Member of the Landtag of Liechtenstein for Unterland
- In office March 1978 – 7 February 1982
- Preceded by: Walter Oehry
- In office 3 February 1974 – 3 February 1978

Personal details
- Born: 3 November 1936 Eschen, Liechtenstein
- Died: 22 October 2024 (aged 87) Eschen, Liechtenstein
- Party: Patriotic Union
- Spouse: Marlies Hartmann ​ ​(m. 1965; died 2015)​
- Children: 4

= Werner Gstöhl =

Liechtenstein banker and politician (1936–2024)

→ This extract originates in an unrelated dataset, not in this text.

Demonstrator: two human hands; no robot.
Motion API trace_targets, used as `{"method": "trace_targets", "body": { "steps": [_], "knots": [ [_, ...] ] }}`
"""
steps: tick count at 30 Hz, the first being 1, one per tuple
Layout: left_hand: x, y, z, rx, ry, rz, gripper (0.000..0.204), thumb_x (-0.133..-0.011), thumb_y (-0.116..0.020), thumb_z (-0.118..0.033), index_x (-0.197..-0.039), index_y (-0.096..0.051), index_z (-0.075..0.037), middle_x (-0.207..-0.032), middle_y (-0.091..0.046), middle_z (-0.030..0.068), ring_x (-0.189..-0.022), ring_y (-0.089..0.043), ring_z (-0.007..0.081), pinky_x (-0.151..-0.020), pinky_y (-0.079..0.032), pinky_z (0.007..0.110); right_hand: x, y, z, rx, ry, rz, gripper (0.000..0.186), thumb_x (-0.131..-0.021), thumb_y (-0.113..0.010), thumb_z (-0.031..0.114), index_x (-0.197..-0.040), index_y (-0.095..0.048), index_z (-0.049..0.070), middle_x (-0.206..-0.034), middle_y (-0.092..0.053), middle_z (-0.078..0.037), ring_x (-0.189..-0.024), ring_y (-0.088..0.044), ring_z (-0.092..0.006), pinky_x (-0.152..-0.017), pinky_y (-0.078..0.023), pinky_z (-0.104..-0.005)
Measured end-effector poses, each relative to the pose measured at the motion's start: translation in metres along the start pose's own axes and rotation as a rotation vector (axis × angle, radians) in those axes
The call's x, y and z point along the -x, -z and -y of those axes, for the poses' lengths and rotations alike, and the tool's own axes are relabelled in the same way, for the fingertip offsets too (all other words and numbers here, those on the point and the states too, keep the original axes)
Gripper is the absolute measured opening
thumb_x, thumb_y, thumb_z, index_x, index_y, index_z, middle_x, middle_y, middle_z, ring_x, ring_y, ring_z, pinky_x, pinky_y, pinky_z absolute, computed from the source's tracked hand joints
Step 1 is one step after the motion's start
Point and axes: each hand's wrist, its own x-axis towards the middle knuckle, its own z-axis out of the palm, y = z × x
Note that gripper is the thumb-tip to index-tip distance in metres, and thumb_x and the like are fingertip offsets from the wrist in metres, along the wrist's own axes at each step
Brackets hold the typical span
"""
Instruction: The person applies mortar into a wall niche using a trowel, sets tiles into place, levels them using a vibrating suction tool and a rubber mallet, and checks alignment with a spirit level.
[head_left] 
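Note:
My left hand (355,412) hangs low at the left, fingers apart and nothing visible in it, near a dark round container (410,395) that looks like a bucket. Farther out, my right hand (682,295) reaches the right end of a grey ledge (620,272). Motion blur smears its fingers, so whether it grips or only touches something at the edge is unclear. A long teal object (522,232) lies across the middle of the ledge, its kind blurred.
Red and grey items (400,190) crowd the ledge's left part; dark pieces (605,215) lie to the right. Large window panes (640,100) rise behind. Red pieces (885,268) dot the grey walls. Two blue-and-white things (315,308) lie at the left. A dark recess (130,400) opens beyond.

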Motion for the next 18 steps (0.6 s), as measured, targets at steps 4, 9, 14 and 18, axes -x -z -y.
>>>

Werner Hubert Gstöhl (3 November 1936 – 22 October 2024) was a banker, winemaker and politician from Liechtenstein who served in the Landtag of Liechtenstein from 1974 to 1978, and again from 1978 to 1982.

== Life ==
Gstöhl was born on 3 November 1936 in Eschen as the son of farmer Josef Gstöhl and Berta, née Fehr as one of four children. He attended secondary school in Eschen before attending business school in Estavayer-le-Lac. He then conducted a commercial apprenticeship at the National Bank of Liechtenstein from 1954 to 1957.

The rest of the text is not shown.